= BRIEF =
Type out the lines below exactly, pictures excluded.

* * * * * * *

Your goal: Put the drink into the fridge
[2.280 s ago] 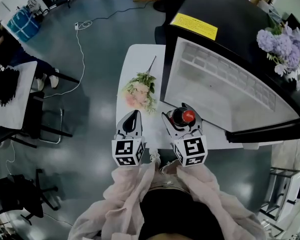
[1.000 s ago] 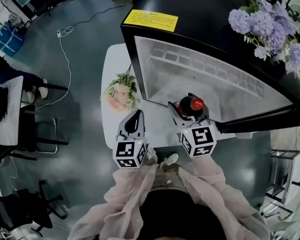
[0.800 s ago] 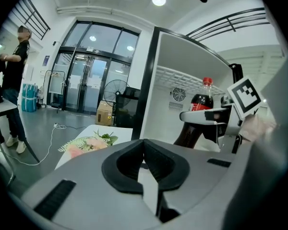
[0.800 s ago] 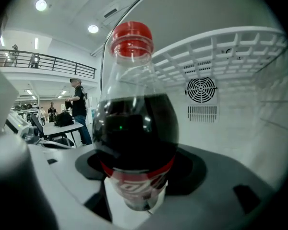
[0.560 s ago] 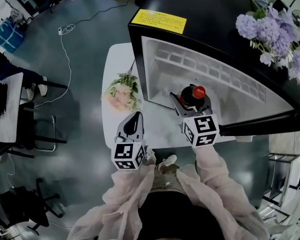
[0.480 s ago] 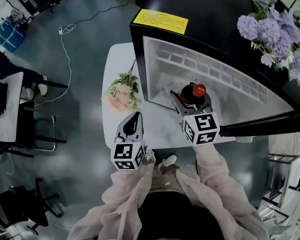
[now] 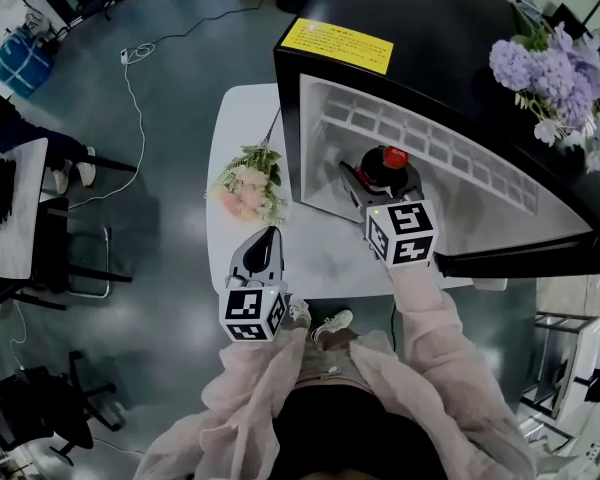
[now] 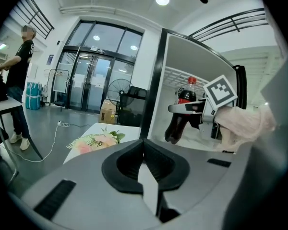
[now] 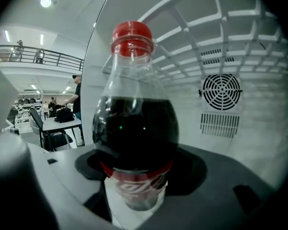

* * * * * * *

= REPLY TO THE TASK =
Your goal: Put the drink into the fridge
[2.280 s ago] 
[1.000 s ago] 
[0.800 s ago] 
[0.800 s ago] 
[0.560 s ago] 
[0.480 s ago] 
[now] 
[now] 
[now] 

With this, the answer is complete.